## Exercise objective
The output should be every line below, retyped exactly, with no images.

## Data extract
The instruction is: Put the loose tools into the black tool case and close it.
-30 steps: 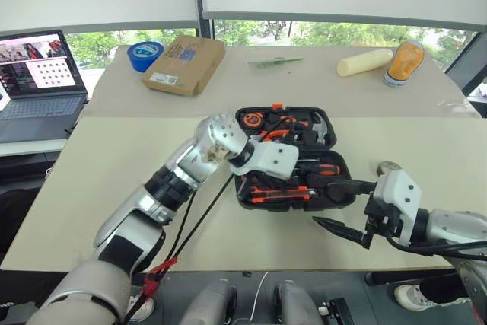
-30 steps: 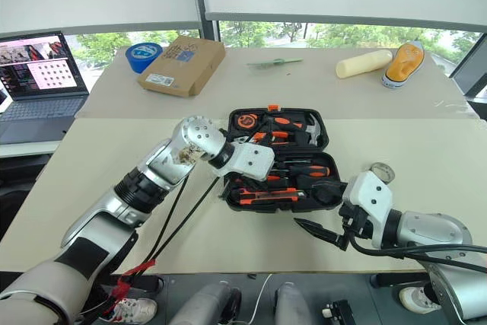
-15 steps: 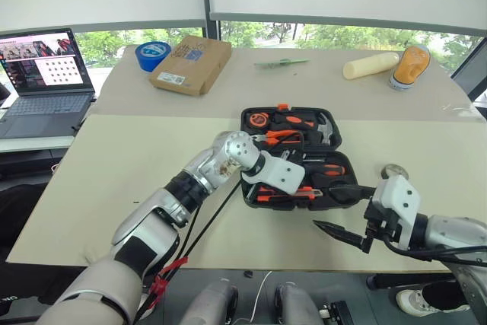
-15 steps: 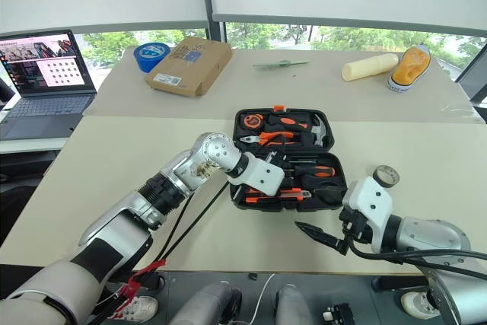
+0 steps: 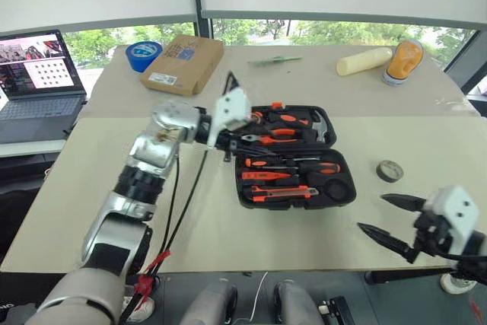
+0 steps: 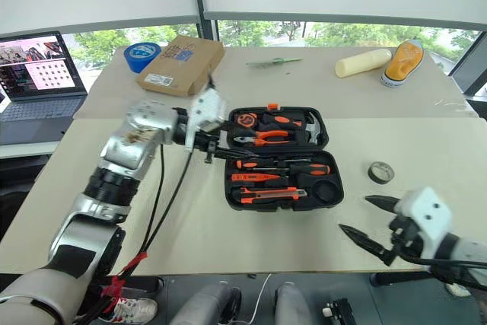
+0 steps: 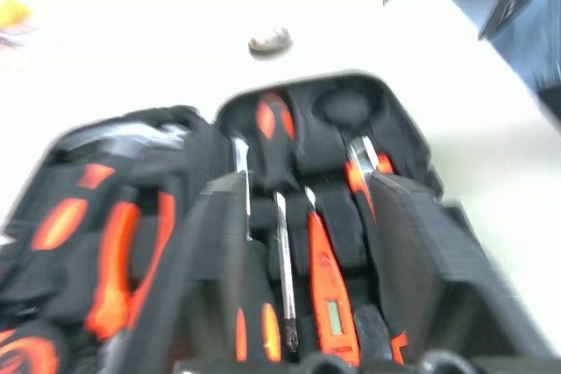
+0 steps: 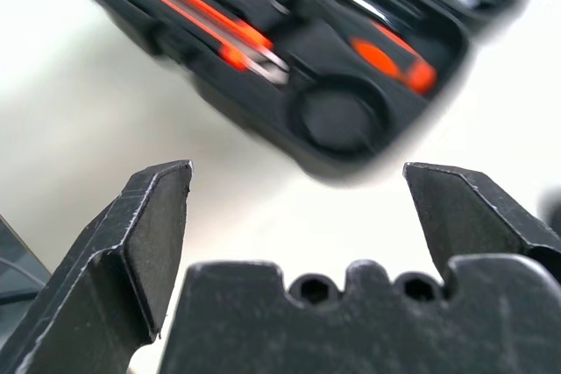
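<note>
Bright, even daylight enters through the windows (image 5: pixel 304 30) along the top of the head views; shadows stay soft. Both wrist views are motion-blurred, the pale table (image 7: pixel 158 32) washed out with glare.

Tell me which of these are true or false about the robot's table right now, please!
1. The black tool case is open. True.
2. The small grey tape roll is already inside the case. False: it lies on the table, off to the case's right, and the round slot is empty.
3. The right gripper is squeezing a screwdriver. False: its fingers stand wide apart with nothing between them.
4. The blue tape roll sits beside the cardboard box at the far side of the table. True.
5. The left gripper is at the case's left end. True.
</note>
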You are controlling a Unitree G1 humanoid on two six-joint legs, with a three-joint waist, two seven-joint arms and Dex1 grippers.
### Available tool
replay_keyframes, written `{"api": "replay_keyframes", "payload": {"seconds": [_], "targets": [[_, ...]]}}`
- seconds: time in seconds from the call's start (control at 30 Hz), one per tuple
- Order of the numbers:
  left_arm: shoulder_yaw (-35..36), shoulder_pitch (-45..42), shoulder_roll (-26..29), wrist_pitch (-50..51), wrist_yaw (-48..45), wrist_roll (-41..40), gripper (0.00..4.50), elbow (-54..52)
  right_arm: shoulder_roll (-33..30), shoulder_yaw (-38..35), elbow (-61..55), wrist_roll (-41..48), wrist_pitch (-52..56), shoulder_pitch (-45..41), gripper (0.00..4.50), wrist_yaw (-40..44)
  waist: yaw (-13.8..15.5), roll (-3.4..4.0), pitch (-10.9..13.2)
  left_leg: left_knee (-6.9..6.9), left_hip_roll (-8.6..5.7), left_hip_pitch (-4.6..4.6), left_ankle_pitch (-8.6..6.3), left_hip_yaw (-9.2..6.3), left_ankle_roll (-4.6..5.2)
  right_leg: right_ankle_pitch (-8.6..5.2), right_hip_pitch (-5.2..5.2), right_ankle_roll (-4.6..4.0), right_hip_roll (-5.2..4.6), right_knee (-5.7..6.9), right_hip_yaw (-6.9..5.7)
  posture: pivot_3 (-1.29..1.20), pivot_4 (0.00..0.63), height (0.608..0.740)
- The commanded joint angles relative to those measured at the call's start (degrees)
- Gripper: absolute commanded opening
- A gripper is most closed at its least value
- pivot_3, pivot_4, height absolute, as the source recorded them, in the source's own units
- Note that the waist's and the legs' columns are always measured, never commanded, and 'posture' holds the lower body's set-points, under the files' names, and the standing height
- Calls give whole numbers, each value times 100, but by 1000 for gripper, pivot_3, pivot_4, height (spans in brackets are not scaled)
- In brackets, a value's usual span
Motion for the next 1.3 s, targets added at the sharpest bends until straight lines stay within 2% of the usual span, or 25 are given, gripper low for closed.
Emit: {"api": "replay_keyframes", "payload": {"seconds": [0.03,0.1,0.2,0.3,0.43,0.6,0.73,1.03,1.07,1.13,1.17,1.3], "targets": [[678,845,866,1137,-232,-908,3813,-1159,-166,-702,743,-117,-284,209,4500,399,-50,1,0,-9,0,6,-1,2,1,0,0,0,1,-1,4,0,150,735],[835,1206,1355,1750,-347,-1333,4445,-1698,-282,-854,1071,-126,-360,161,4500,530,-101,0,3,-18,3,3,-1,2,1,-2,-13,-4,6,3,8,0,150,735],[1139,1799,1755,1851,-294,-1631,4445,-2346,-554,-625,1717,-269,-530,-304,4500,624,-108,8,0,-16,4,3,-23,2,3,-2,-7,-6,5,-1,7,0,150,735],[1386,2128,1815,2109,37,-2008,4445,-2807,-838,-145,2319,-422,-696,-969,4500,725,-97,13,-3,-25,4,45,-42,6,-23,-3,12,-7,-1,-11,8,0,150,735],[1420,2154,1802,2322,218,-2403,4445,-3027,-1115,677,3089,-673,-869,-2056,4500,858,-78,15,-2,-25,6,42,-41,5,-24,-5,16,-9,-3,-9,1,0,150,735],[1305,2081,1609,1878,736,-2171,4445,-3102,-1176,1672,4208,-1268,-1373,-3383,4500,823,-101,17,-2,-28,6,39,-20,11,-56,-4,17,-10,-2,-7,4,0,150,735],[1215,2051,1480,1702,1130,-2071,4445,-3219,-973,2188,5143,-1582,-1668,-4338,4500,714,-103,17,-2,-32,6,31,-14,16,-65,-6,8,-12,-4,-5,10,0,150,735],[950,2126,1595,1383,1161,-1889,4445,-3309,-576,2784,5908,-2071,-2447,-4823,4500,539,-106,18,-3,-32,5,30,-13,23,-65,-6,6,-12,-2,-5,16,0,150,735],[943,2116,1609,1362,1155,-1888,4500,-3295,-549,2835,5979,-2130,-2478,-4842,3981,508,-106,19,-3,-32,5,30,-13,23,-65,-6,5,-12,-1,-4,17,0,150,735],[934,2091,1650,1391,1134,-1912,4500,-3283,-510,2884,6112,-2170,-2508,-4870,3689,483,-112,21,-4,-33,5,30,-13,24,-65,-6,3,-12,-1,-3,17,0,150,735],[923,2093,1690,1420,1109,-1928,4500,-3283,-498,2893,6199,-2194,-2521,-4899,3162,431,-113,22,-4,-33,5,30,-13,24,-65,-6,4,-12,0,-3,17,0,150,735],[862,2196,1856,1359,976,-1902,4500,-3343,-449,2872,6513,-2234,-2576,-4995,1882,251,-110,22,-4,-33,5,31,-13,24,-65,-6,5,-12,0,-4,17,0,150,735]]}}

## Solution to the exercise
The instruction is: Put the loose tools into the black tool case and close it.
-30 steps: 
-30 steps: 
-15 steps: 
-15 steps: 
+0 steps: 
+0 steps: 
+0 steps: 
+0 steps: 
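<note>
Bright, even daylight enters through the windows (image 5: pixel 304 30) along the top of the head views; shadows stay soft. Both wrist views are motion-blurred, the pale table (image 7: pixel 158 32) washed out with glare.

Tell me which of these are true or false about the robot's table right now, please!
1. The black tool case is open. True.
2. The small grey tape roll is already inside the case. False: it lies on the table, off to the case's right, and the round slot is empty.
3. The right gripper is squeezing a screwdriver. False: its fingers stand wide apart with nothing between them.
4. The blue tape roll sits beside the cardboard box at the far side of the table. True.
5. The left gripper is at the case's left end. True.
</note>
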You are controlling a Unitree G1 humanoid on two six-joint legs, with a three-joint waist, two seven-joint arms and Dex1 grippers.
### Available tool
replay_keyframes, written `{"api": "replay_keyframes", "payload": {"seconds": [_], "targets": [[_, ...]]}}`
- seconds: time in seconds from the call's start (control at 30 Hz), one per tuple
- Order of the numbers:
  left_arm: shoulder_yaw (-35..36), shoulder_pitch (-45..42), shoulder_roll (-26..29), wrist_pitch (-50..51), wrist_yaw (-48..45), wrist_roll (-41..40), gripper (0.00..4.50), elbow (-54..52)
  right_arm: shoulder_roll (-33..30), shoulder_yaw (-38..35), elbow (-61..55), wrist_roll (-41..48), wrist_pitch (-52..56), shoulder_pitch (-45..41), gripper (0.00..4.50), wrist_yaw (-40..44)
  waist: yaw (-13.8..15.5), roll (-3.4..4.0), pitch (-10.9..13.2)
  left_leg: left_knee (-6.9..6.9), left_hip_roll (-8.6..5.7), left_hip_pitch (-4.6..4.6), left_ankle_pitch (-8.6..6.3), left_hip_yaw (-9.2..6.3), left_ankle_roll (-4.6..5.2)
  right_leg: right_ankle_pitch (-8.6..5.2), right_hip_pitch (-5.2..5.2), right_ankle_roll (-4.6..4.0), right_hip_roll (-5.2..4.6), right_knee (-5.7..6.9), right_hip_yaw (-6.9..5.7)
  posture: pivot_3 (-1.29..1.20), pivot_4 (0.00..0.63), height (0.608..0.740)
- The commanded joint angles relative to those measured at the call's start (degrees)
- Gripper: absolute commanded opening
- A gripper is most closed at its least value
- pivot_3, pivot_4, height absolute, as the source recorded them, in the source's own units
- Note that the waist's and the legs' columns are always measured, never commanded, and 'posture' holds the lower body's set-points, under the files' names, and the standing height
- Calls give whole numbers, each value times 100, but by 1000 for gripper, pivot_3, pivot_4, height (spans in brackets are not scaled)
- In brackets, a value's usual span
Motion for the next 1.3 s, targets added at the sharpest bends until straight lines stay within 2% of the usual span, or 25 are given, gripper low for closed.
Emit: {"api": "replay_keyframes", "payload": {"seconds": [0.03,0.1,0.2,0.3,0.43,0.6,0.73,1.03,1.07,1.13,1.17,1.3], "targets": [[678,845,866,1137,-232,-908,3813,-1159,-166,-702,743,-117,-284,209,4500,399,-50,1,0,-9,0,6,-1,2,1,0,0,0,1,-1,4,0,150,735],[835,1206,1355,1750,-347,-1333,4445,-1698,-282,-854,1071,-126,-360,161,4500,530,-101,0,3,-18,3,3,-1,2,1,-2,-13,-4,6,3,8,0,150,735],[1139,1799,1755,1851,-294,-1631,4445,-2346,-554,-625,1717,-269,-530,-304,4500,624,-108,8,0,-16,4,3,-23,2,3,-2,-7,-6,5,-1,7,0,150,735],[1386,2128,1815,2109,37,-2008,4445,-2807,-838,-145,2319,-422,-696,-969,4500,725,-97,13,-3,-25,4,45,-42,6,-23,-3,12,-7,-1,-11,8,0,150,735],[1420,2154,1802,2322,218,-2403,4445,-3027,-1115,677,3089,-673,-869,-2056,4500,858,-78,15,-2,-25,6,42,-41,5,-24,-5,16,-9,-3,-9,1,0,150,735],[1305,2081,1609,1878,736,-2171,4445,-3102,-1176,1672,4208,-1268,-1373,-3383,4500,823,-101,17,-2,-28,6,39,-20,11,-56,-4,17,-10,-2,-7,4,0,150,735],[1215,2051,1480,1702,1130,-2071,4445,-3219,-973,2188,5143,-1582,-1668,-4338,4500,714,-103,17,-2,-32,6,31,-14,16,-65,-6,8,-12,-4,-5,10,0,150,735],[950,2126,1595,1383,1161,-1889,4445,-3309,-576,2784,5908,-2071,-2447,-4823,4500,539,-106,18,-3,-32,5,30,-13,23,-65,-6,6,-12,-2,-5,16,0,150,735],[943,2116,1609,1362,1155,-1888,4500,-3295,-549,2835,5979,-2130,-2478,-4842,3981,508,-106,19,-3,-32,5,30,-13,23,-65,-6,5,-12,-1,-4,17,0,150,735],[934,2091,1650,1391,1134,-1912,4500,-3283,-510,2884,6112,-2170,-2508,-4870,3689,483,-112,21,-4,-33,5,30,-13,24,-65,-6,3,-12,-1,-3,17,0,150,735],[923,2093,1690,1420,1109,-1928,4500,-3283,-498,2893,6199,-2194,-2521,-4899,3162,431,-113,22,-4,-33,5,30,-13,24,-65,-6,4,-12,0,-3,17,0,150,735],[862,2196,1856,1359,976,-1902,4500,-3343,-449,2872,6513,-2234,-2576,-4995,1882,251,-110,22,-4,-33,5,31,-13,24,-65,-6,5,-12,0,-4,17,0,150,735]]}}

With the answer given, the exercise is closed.